Say how many lines in the material below contain the word "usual", giving the number alone.

Data segment Block Start

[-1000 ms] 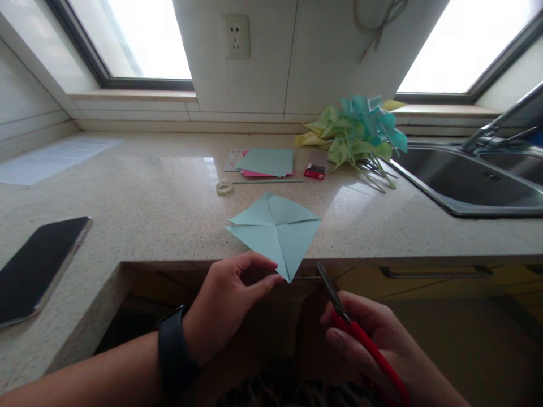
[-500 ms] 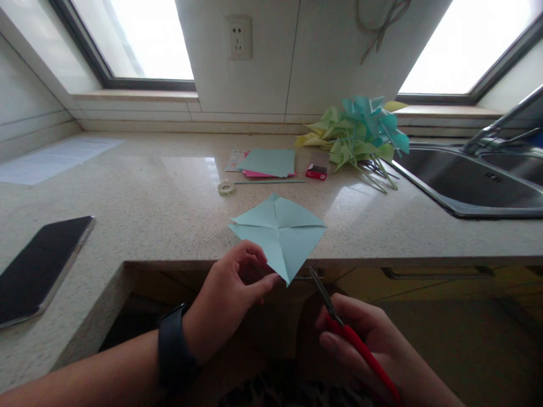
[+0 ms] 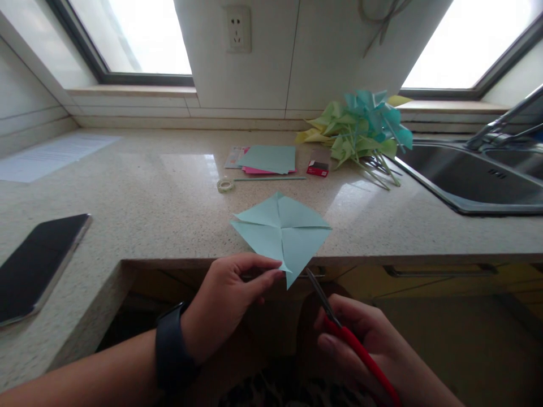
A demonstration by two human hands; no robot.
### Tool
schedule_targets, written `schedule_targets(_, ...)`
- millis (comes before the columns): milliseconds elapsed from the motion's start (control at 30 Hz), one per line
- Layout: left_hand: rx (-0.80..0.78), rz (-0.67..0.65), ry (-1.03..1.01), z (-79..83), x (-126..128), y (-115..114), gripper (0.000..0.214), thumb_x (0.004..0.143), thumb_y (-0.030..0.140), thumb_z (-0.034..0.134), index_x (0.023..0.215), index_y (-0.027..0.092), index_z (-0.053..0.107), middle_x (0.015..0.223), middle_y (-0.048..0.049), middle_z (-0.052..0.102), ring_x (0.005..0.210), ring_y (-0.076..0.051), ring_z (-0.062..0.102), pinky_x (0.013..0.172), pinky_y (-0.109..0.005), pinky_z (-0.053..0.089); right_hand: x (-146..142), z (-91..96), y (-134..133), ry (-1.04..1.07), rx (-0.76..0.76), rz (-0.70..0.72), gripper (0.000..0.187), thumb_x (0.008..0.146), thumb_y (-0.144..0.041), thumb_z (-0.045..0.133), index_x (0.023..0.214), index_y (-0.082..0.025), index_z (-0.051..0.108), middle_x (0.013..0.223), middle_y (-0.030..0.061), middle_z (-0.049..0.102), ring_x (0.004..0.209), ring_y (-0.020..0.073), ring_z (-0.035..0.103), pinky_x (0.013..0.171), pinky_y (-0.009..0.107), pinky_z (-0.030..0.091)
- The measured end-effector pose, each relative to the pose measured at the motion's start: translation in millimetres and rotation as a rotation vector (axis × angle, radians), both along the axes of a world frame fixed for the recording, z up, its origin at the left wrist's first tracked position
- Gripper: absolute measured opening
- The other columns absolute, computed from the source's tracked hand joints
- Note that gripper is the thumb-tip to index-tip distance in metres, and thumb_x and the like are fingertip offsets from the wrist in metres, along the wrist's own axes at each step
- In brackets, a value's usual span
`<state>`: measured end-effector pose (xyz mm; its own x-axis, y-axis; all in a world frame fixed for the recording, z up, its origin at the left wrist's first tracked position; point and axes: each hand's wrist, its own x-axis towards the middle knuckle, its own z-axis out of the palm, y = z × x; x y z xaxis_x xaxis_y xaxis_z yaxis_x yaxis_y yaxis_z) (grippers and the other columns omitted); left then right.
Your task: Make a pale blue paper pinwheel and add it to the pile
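A pale blue paper square (image 3: 282,234), creased along both diagonals, lies at the counter's front edge with its near corner hanging over. My left hand (image 3: 229,302), a dark watch on its wrist, pinches the paper beside that near corner. My right hand (image 3: 360,345) grips red-handled scissors (image 3: 339,330). Their dark blades point up and left, and the tips reach the paper's near corner, where a short cut shows along the crease.
A dark phone (image 3: 38,263) lies at the left of the speckled counter (image 3: 148,209). Behind the paper are a tape roll (image 3: 224,185), a thin stick (image 3: 271,178), stacked coloured sheets (image 3: 267,159), a small red box (image 3: 317,168) and paper pinwheels (image 3: 360,127). A steel sink (image 3: 475,181) is on the right.
The scissors moved left and forward until the blade tips met the paper's near corner. My left hand shifted its pinch on that corner.
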<state>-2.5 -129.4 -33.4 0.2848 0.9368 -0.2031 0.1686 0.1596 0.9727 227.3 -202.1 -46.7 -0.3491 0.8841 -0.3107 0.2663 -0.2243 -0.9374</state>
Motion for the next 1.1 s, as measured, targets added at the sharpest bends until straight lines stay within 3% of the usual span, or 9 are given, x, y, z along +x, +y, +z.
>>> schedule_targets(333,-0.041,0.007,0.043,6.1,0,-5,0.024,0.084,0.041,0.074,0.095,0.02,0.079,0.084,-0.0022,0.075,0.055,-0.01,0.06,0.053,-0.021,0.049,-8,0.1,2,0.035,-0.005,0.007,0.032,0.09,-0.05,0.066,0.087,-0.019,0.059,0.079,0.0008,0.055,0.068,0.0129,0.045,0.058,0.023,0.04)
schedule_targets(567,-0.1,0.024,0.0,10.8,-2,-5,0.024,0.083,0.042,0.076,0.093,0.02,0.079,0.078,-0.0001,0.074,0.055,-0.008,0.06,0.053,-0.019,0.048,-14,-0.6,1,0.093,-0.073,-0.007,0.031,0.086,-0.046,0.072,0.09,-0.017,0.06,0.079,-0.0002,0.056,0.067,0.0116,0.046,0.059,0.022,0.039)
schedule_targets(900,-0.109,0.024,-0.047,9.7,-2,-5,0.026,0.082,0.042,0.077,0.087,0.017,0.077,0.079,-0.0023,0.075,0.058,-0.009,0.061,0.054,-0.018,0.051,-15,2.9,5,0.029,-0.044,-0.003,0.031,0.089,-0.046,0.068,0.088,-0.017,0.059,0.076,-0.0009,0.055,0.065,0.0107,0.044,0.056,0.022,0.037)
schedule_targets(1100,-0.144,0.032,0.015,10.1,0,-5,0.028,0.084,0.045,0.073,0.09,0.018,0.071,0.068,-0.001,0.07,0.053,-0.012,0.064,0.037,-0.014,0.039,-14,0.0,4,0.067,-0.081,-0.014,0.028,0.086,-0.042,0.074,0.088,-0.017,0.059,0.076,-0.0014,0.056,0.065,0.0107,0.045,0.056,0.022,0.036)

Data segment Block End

**Reply**
2